# EXERCISE PROMPT
In the data below, the answer is the run of lines from the line containing "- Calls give" through the line containing "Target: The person", both included; print it exactly and nothing else.
****
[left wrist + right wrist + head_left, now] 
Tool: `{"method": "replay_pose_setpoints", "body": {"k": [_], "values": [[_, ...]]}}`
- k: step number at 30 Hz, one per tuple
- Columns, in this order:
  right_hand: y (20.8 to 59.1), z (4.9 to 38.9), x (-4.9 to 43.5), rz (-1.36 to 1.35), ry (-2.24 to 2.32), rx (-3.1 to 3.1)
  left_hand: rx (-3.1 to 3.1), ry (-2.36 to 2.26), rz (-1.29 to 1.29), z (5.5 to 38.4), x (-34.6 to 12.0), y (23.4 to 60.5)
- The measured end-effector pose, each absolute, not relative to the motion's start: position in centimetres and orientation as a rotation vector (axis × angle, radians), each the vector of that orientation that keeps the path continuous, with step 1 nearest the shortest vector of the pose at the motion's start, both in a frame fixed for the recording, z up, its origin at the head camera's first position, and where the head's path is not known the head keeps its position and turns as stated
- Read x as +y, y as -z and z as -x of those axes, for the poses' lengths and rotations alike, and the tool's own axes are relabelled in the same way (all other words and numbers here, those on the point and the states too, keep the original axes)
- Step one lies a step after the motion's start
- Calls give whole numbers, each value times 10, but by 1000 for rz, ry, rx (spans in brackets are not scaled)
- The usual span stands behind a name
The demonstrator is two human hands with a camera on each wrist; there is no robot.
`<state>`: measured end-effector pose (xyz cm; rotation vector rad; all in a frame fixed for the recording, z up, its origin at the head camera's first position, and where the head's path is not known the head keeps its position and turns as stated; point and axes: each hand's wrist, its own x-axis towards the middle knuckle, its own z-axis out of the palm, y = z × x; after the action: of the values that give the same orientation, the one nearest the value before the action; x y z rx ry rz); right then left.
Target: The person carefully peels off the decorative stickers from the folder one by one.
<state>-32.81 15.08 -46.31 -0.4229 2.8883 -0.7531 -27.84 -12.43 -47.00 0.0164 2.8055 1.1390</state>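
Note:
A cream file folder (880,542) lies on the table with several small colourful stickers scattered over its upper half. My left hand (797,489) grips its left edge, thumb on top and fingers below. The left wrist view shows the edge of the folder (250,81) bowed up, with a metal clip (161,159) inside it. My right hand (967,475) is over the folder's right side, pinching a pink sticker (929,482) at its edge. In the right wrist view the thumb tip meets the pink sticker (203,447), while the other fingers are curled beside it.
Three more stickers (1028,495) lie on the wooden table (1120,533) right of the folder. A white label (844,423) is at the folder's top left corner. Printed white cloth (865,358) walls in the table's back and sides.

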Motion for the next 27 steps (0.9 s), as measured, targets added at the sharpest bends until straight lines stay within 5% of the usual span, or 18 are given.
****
# TASK SOLUTION
- Calls give whole numbers, each value times 10, but by 1000 for rz, ry, rx (spans in brackets are not scaled)
- The usual span stands behind a name
The demonstrator is two human hands with a camera on each wrist; there is no robot.
`<state>`: measured end-effector pose (xyz cm; rotation vector rad; all in a frame fixed for the recording, z up, its origin at the head camera's first position, and where the head's path is not known the head keeps its position and turns as stated; point and axes: each hand's wrist, its own x-axis towards the middle knuckle, its own z-axis out of the palm, y = z × x; after the action: of the values that give the same orientation, the one nearest the value before the action; x y z rx ry rz); right then left.
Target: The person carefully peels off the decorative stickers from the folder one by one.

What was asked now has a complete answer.